Twitter shared details about its strategy for fighting spam and bots
29.6.18 securityaffairs 

Twitter provided some details on new security processes aimed at preventing malicious automation and spam.
The tech giant also shared data on the success obtained with the introduction of the new security measures.
Social media platform are a privileged tool for psyops and malicious campaign, for this reason, Twitter rolled out new features to detect and prevent any abuse.

Threat actors make a large use of bots to spread propaganda and malicious links, and social media platforms are spending significant efforts in threats mitigation.

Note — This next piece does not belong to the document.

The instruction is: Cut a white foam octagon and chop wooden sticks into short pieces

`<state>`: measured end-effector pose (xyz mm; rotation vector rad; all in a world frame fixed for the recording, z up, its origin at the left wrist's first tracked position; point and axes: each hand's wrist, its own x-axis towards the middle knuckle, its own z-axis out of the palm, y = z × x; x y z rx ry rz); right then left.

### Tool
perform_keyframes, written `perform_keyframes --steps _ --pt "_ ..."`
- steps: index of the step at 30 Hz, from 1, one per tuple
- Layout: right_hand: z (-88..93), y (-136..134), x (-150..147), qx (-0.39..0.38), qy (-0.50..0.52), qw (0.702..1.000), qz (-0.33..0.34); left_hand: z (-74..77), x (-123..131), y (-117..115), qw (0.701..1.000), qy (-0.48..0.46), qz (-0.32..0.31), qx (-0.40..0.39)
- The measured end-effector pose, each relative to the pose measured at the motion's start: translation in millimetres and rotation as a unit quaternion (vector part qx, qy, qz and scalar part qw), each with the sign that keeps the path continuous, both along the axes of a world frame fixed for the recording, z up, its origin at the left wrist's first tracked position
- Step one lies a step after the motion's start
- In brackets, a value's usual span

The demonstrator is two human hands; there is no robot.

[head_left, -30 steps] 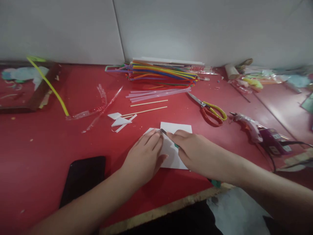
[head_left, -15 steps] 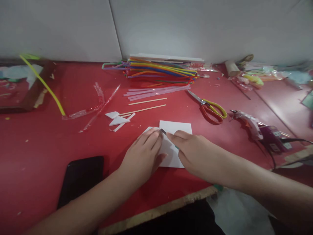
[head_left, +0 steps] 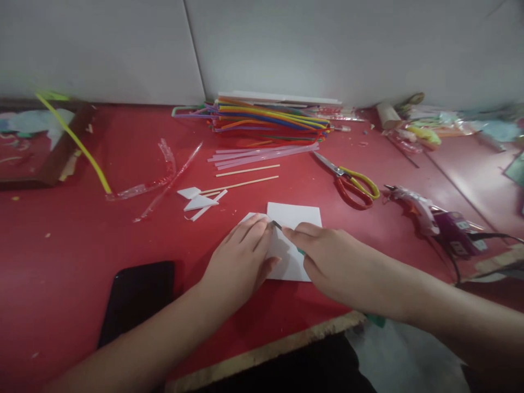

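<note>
A white sheet [head_left: 295,217] lies on the red table [head_left: 82,240] near its front edge. My left hand [head_left: 241,261] rests flat on the sheet's left part, fingers stretched out and pressing it down. My right hand [head_left: 327,259] is closed round a thin green-handled knife [head_left: 277,225]; its grey blade tip touches the sheet just beside my left fingertips. Most of the handle is hidden under my right hand.
A black phone [head_left: 137,297] lies left of my left arm. Red-and-yellow scissors [head_left: 352,183] and a glue gun [head_left: 426,210] with its cord sit to the right. Coloured straws [head_left: 270,123], two wooden sticks [head_left: 245,177] and white offcuts [head_left: 196,199] lie behind the sheet.
The blade tip has slid a little down and to the right along the sheet. My left hand stays pressed in place.
</note>
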<state>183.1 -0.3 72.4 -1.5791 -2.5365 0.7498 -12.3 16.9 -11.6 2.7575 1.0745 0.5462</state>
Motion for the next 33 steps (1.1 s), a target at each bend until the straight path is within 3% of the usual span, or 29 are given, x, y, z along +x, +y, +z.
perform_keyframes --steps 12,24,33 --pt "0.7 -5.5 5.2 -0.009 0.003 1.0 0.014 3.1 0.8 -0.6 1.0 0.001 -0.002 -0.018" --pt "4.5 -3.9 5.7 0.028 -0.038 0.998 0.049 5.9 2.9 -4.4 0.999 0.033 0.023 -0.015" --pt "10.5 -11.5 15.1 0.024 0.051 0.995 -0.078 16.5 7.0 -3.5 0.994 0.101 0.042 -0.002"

Twitter claims it challenged in May more than 9.9 million potentially automated accounts used for malicious activity every week. The data shows a significant decrease from 6.4 million in December 2017.
The social media platform said that the security measures allowed to drastically reduce spam reports received from users, from 25,000 daily reports in March to 17,000 in May.
The company is removing 214% more spam accounts compared to 2017. Twitter suspended over 142,000 apps in the first quarter of 18, most of them were shut down within a week or even within hours after being registered.

Twitter introduced measures to evaluate account metrics in near-real time.

The platform is able to recognize bots activity detecting synchronized operations conducted by multiple accounts.

Twitter announced it will remove follower and engagement counts from accounts flagged as suspicious that have been put into a read-only state until they pass a challenge, such as confirming a phone number.

“So, if we put an account into a read-only state (where the account can’t engage with others or Tweet) because our systems have detected it behaving suspiciously, we now remove it from follower figures and engagement counts until it passes a challenge, like confirming a phone number.” reads the blog post published by Twitter.

“We also display a warning on read-only accounts and prevent new accounts from following them to help prevent inadvertent exposure to potentially malicious content,”
The company introduced measures to audit existing accounts and control the creation of New ones.
Twitter is incresing checks on the sign-up process to make idifficult to register spam accounts, for example requesting more iteration ti the user such as the confermatuon of an email address.

“As part of this audit, we’re imminently taking action to challenge a large number of suspected spam accounts that we caught as part of an investigation into misuse of an old part of the signup flow,” continues the post. “These accounts are primarily follow spammers, who in many cases appear to have automatically or bulk followed verified or other high-profile accounts suggested to new accounts during our signup flow.”

The company is investing in behavioral detection, its engineers are working to introduce measures that one detected suspicions activities by challenging the owner of the account in actions that request its interaction.